Terminology:In order to pay for more preventive services and to comply with the regulations, more and more companies are coping by shifting costs to employees and consumers. When choosing a policy and when choosing providers, you must understand your coverage. Here are some definitions from Healthcare.gov. I have added questions to ask.


Type of coverage - HMO, EPO, PPO, etc determines if you can use in or out of network providers, if you need a referral for specialists. Determine if your providers are in the plan and how much flexibility you want or need. Don't go by cost alone as you may find yourself in a plan with none of the providers you want or need.

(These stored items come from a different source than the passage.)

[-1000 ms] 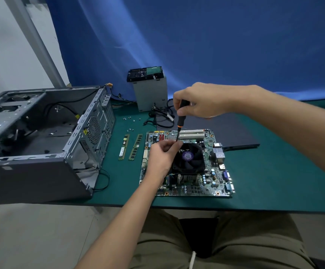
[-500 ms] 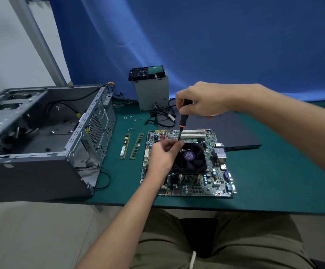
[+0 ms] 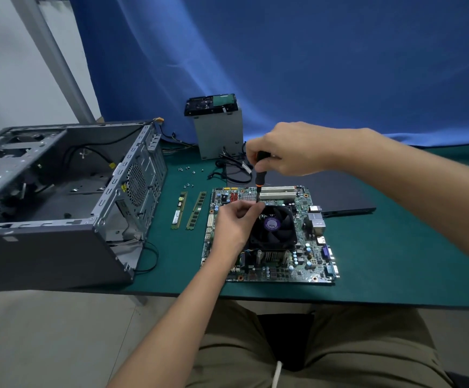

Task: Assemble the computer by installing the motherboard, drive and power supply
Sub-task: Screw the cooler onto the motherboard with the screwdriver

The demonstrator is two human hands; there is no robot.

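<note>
A green motherboard (image 3: 306, 264) lies flat on the green tabletop (image 3: 395, 261) in front of a seated person, its black cooler fan (image 3: 276, 228) facing up. The right hand (image 3: 292, 148) holds a black-and-orange screwdriver (image 3: 260, 175) upright, fingers clamped round the handle, with the shaft pointing down at the fan's far left corner. The left hand (image 3: 234, 225) rests on the board beside the fan, thumb and forefinger pinched together on the shaft's lower end.

Two memory sticks (image 3: 179, 210) lie side by side just left of the board, with loose screws (image 3: 190, 172) scattered beyond them. An open computer case (image 3: 59, 205) lies on its side at the tabletop's left end. At the back, a hard drive (image 3: 211, 103) sits on top of the upright grey power supply (image 3: 219, 135), black cables (image 3: 233, 169) trailing at its foot. A dark side panel (image 3: 339, 197) lies flat behind the board, before a blue backdrop (image 3: 283, 65).
</note>
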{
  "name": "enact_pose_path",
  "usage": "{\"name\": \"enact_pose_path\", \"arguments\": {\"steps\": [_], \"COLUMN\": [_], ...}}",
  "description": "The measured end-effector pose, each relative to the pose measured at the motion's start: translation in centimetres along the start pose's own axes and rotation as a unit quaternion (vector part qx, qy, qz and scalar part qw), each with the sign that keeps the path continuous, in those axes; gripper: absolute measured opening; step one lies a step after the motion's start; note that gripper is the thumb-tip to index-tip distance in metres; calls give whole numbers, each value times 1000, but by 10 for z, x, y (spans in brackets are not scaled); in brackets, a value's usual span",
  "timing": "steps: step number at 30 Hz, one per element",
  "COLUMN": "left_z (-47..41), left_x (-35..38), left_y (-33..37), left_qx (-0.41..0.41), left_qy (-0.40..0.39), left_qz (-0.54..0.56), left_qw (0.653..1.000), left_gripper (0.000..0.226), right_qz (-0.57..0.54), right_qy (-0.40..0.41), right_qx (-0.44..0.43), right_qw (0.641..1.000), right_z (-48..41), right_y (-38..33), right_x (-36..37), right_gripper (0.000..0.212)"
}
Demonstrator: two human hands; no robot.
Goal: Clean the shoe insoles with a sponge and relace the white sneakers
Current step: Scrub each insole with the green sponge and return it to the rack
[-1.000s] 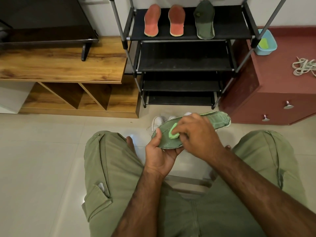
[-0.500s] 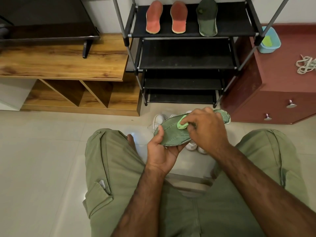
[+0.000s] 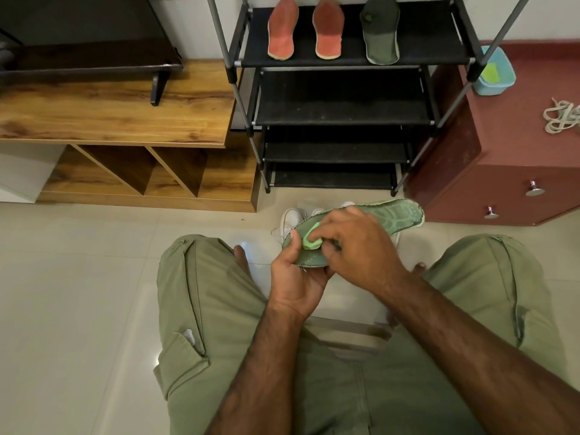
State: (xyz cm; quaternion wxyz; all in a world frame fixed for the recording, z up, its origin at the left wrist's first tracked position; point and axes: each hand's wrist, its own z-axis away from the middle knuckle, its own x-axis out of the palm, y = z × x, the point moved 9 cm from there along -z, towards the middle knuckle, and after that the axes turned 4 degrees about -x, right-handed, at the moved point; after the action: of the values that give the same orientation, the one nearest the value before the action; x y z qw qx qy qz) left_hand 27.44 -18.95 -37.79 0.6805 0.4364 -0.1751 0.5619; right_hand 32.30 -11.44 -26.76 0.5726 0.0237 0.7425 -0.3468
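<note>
Sponge contact occurs on the near half of a green fabric insole (image 3: 394, 216) with a stitched edge. The insole is held in the air above the pale tiled floor (image 3: 78, 293), between the knees of a seated person in olive trousers (image 3: 213, 309). The left hand (image 3: 296, 277) grips the near end of the insole from below, with the fingers curled under it and the thumb laid on its upper face. The right hand (image 3: 361, 246) is clamped with bent fingers on a small light green sponge (image 3: 310, 242) and presses it against the insole, just beside the left thumb. The far, wider end of the insole projects to the right, clear of both hands.

A pair of white sneakers (image 3: 291, 218) stands on the floor below the insole, largely hidden by it and by the hands. Whether they are laced cannot be told.

The top shelf of a black metal-framed shoe rack (image 3: 433, 32) carries two orange-red insoles (image 3: 282, 29) side by side, with one dark green insole (image 3: 381, 31) to their right. A red-brown cabinet (image 3: 502, 171) with metal knobs stands to the right of the rack. On its top are a light blue plastic tub (image 3: 502, 86) holding a yellow-green pad and a bundle of white laces (image 3: 561, 116). A wooden low unit (image 3: 110, 105) stands to the left of the rack.
</note>
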Motion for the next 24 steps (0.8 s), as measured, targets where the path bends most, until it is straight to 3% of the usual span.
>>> {"name": "enact_pose_path", "arguments": {"steps": [4,8,10,14,15,20,22,24], "left_z": [1,6,8,10,10,7,5,3], "left_x": [5,8,13,25,26,18,18,15], "left_y": [1,6,9,11,11,11,11,8], "left_qx": [7,4,8,31,37,56,51,43], "left_qy": [-10,-23,-39,-65,-63,-41,-45,-33], "left_qz": [-1,30,26,6,7,39,51,47], "left_qw": [1000,999,999,997,997,997,996,997], "left_gripper": [50,52,49,46,47,71,78,69], "right_qz": [18,-8,-12,-10,-11,-17,9,-29], "right_qy": [71,21,19,113,119,50,54,47], "right_qx": [105,6,1,137,135,33,64,120], "right_qw": [992,1000,1000,984,984,998,996,991], "right_z": [-4,5,7,8,9,8,3,-1], "right_y": [35,4,6,39,36,9,24,41], "right_x": [-17,2,1,-19,-18,-1,-9,-16], "right_gripper": [25,25,26,28,28,28,27,26]}}
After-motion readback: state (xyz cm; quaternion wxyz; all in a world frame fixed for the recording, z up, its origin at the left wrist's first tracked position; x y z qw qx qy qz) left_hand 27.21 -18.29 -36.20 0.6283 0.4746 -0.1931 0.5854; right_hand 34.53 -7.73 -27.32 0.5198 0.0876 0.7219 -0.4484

Deductible- The amount you owe for health care services your health insurance or plan covers before your health insurance or plan begins to pay. For example, if your deductible is $1,000, your plan won't pay anything until you've met your $1,000 deductible for covered health care services subject to the deductible. The deductible may not apply to all services. Ask which services do not go towards the deductible and which do. Only allowed services will go toward the deductible.

Co insurance - Your share of the costs of a covered health care service, calculated as a percent (for example, 20%) of the allowed amount for the service. You pay coinsurance plus any deductibles you owe. Not only covered services require co insurance and it is payable only on the allowed amount.